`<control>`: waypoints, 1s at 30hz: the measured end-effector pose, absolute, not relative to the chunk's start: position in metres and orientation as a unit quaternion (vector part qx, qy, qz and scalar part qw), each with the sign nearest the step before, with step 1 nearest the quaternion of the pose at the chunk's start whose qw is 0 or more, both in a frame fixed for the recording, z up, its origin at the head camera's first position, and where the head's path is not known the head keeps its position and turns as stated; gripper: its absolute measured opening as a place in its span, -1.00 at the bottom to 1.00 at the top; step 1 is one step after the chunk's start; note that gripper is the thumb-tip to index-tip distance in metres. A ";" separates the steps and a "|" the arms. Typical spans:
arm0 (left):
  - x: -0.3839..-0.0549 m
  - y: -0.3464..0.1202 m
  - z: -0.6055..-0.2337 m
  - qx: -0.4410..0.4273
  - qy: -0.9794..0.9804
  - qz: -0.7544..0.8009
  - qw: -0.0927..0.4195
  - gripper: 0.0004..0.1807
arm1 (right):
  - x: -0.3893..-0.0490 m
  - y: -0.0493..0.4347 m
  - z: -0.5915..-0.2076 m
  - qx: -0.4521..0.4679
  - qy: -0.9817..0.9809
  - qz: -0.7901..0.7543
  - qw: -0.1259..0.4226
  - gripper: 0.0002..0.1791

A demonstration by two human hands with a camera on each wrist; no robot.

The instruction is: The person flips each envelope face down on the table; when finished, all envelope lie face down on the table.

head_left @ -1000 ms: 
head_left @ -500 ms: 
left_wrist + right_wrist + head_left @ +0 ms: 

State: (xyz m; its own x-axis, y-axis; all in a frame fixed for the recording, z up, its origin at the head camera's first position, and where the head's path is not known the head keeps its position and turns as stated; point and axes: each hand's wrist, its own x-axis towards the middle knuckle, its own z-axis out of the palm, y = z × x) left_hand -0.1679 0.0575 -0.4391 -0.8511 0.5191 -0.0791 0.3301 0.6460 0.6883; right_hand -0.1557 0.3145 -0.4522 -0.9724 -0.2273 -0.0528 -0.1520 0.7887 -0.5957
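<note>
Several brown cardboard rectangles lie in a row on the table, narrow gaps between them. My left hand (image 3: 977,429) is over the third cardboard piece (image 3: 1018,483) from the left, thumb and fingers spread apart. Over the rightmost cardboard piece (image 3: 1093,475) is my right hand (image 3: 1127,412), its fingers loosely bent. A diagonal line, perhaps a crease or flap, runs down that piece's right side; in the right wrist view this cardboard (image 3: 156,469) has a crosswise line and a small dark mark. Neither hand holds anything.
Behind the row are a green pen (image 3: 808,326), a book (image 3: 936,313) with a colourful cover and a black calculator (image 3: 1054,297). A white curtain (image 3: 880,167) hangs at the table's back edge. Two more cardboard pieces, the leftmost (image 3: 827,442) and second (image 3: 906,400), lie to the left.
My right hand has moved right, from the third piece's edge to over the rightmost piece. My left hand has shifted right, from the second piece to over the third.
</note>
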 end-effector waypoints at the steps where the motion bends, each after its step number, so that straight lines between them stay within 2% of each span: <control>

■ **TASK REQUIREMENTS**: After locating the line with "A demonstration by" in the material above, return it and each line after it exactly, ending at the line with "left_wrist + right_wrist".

■ **FINAL ANSWER**:
A demonstration by two human hands with a camera on each wrist; no robot.

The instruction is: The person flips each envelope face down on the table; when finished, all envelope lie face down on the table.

head_left @ -1000 ms: 
head_left @ -500 ms: 
left_wrist + right_wrist + head_left @ +0 ms: 

Nothing remains open in this exercise.